Eine Kündigung wegen Eigenbedarf ist nur schwer abzuwenden.
Eine Kündigung wegen Eigenbedarf ist nur schwer abzuwenden.(Foto: imago stock&people)

Die Kündigung wegen Eigenbedarf trifft den Mieter meist unvorbereitet. Besonders in Zeiten, in denen  bezahlbarer Wohnraum knapp ist, suchen die Bewohner händeringend nach Möglichkeiten, in den angemieteten eigenen vier Wänden bleiben zu können. Die Stiftung Warentest hat sich der Thematik angenommen und erklärt, wann Mieter eine Chance haben, sich gegen einen Auszug zu wehren.  

Begehrt der Eigentümer seine Immobilie für sich oder seine Familie, muss er dies zunächst gegenüber seinen Mietern nachweisen. Zulässig ist eine Kündigung dann, wenn der Wohnraum zugunsten von

  • Groß­eltern, Eltern, Kindern, Enkeln
  • Geschwistern
  • Schwieger­eltern
  • Stief­kinder, Nichten und Neffen
  • Ehegatten und einge­tragenen Lebens­part­nern und nicht­ehelichen Lebens­part­nern oder
  • Haus­halts- und Pflege­personal

geräumt werden muss. Aber auch die berufliche Nutzung der Immobilie durch den Eigentümer rechtfertigt die Beendigung des Mietverhältnisses. Dies gilt auch, wenn dieser wegen wirtschaftlicher Schwierigkeiten beim Verkauf einer leerstehenden Wohnung einen höheren Erlös erzielen würde als bei einer bewohnten.
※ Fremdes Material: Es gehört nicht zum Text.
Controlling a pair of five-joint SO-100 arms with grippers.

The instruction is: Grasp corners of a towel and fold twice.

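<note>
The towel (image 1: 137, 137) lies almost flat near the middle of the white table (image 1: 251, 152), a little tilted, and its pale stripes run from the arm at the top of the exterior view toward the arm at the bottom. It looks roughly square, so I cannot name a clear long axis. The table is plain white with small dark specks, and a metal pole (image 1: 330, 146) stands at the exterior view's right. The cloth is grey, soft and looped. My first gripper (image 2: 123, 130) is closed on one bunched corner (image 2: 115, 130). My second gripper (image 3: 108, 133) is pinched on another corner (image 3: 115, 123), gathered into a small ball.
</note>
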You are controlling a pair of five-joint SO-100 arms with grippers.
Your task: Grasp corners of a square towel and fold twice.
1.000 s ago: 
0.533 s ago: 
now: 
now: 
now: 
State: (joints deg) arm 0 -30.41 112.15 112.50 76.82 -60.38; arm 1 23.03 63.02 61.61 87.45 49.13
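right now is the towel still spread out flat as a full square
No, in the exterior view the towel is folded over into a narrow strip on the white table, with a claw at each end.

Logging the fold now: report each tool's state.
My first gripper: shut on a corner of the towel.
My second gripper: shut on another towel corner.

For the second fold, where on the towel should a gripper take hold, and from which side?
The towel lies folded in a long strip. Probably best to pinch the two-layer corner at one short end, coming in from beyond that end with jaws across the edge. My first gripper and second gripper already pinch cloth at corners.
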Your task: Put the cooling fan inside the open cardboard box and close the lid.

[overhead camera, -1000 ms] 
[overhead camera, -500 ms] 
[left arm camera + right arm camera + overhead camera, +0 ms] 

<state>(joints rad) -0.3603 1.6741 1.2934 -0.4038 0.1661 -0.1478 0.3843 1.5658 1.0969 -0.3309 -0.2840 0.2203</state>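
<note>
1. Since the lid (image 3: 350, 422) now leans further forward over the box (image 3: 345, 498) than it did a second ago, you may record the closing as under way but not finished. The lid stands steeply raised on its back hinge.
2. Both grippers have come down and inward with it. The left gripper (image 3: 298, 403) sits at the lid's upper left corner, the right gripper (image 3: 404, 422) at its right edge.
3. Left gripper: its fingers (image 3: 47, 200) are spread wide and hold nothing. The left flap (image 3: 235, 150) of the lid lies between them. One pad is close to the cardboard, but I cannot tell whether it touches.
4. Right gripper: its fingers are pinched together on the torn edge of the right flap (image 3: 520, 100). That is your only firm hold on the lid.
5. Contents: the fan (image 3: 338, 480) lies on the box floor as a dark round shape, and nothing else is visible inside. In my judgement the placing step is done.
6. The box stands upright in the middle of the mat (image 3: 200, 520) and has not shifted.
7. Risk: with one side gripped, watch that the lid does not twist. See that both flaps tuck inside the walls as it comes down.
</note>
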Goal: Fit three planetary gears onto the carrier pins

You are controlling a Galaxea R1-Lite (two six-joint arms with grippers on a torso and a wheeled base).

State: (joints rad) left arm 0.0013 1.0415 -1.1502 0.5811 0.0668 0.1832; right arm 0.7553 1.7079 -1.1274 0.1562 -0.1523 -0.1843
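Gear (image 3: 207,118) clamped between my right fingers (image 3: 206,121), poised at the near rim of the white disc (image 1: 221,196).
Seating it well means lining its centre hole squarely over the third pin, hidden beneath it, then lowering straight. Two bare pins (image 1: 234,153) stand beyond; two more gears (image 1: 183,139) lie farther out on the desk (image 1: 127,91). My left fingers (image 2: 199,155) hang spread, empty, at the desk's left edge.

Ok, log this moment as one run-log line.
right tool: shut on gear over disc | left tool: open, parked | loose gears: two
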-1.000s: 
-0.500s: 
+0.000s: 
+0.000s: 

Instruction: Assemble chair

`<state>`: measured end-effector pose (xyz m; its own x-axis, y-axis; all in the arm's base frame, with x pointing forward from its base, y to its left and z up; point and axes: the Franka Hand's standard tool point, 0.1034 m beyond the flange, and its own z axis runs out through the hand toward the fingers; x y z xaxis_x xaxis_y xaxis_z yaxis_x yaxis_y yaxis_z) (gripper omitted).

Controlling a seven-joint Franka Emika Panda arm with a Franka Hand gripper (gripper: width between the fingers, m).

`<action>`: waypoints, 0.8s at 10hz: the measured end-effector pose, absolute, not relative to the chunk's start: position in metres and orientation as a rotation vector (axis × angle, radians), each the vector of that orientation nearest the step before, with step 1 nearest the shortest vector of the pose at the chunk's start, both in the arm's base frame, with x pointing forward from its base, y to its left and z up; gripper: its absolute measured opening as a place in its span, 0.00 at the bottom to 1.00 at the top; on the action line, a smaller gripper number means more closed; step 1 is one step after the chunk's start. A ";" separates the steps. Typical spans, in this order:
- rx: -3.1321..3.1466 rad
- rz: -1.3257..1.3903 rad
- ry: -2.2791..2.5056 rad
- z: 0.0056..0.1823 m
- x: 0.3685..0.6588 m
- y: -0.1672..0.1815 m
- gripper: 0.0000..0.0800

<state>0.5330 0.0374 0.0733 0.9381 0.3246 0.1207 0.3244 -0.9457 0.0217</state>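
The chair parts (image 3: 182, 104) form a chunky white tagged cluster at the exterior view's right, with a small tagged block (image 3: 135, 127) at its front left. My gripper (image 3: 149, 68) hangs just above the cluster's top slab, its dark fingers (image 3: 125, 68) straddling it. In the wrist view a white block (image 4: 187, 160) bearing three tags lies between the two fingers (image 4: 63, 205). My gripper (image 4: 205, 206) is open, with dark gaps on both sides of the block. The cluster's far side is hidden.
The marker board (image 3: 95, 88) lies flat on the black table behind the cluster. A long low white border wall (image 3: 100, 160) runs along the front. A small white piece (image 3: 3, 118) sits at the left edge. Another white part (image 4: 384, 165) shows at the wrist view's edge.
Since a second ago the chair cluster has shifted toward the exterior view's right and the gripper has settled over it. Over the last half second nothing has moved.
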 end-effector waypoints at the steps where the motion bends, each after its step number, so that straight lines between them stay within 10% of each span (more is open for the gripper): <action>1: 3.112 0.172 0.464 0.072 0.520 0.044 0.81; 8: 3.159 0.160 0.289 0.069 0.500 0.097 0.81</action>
Auch bei einer Kündigung wegen Eigenbedarfs gelten die gesetzlichen Kündigungsfristen. Besteht ein Mietverhältnis bis zu fünf Jahre, haben Mieter ab Ende des Monats der Kündigung drei Monate Zeit für den Auszug. Nach bis zu acht Jahren sind es sechs und nach mehr als zehn Jahren neun Monate. Entfällt der Eigenbedarf innerhalb der Kündigungsfrist, muss der Vermieter dem Mieter die Möglichkeit geben, die Immobilie weiter zu bewohnen.       

Dennoch: In besonderen Härtefällen haben Mieter auch bei nachweislichem Eigenbedarf ein Recht, zu bleiben. Nämlich dann, wenn "die vertrags­mäßige Beendigung des­ Mietverhältnisses für den Mieter oder seine Familie eine Härte bedeuten würde, die auch unter Würdigung der berechtigten Interessen des Vermieters nicht zu recht­fertigen ist." Dies trifft vor allem auf alte oder kranke Menschen zu, die schon lange in dem Objekt leben.

Wenn eine Wohnung erst nach Abschluss des Mietvertrags in eine Eigentumswohnung umgewandelt wird, kann dem Mieter in vielen Großstädten erst nach bis zu zehn Jahren wegen Eigenbedarfs gekündigt werden. Dies gilt auch, wenn ein Mietshaus im Ganzen an eine Personengesellschaft verkauft wird oder auch an verschiedene Eigentümer. Der Mieter kann dann der Kündigung widersprechen.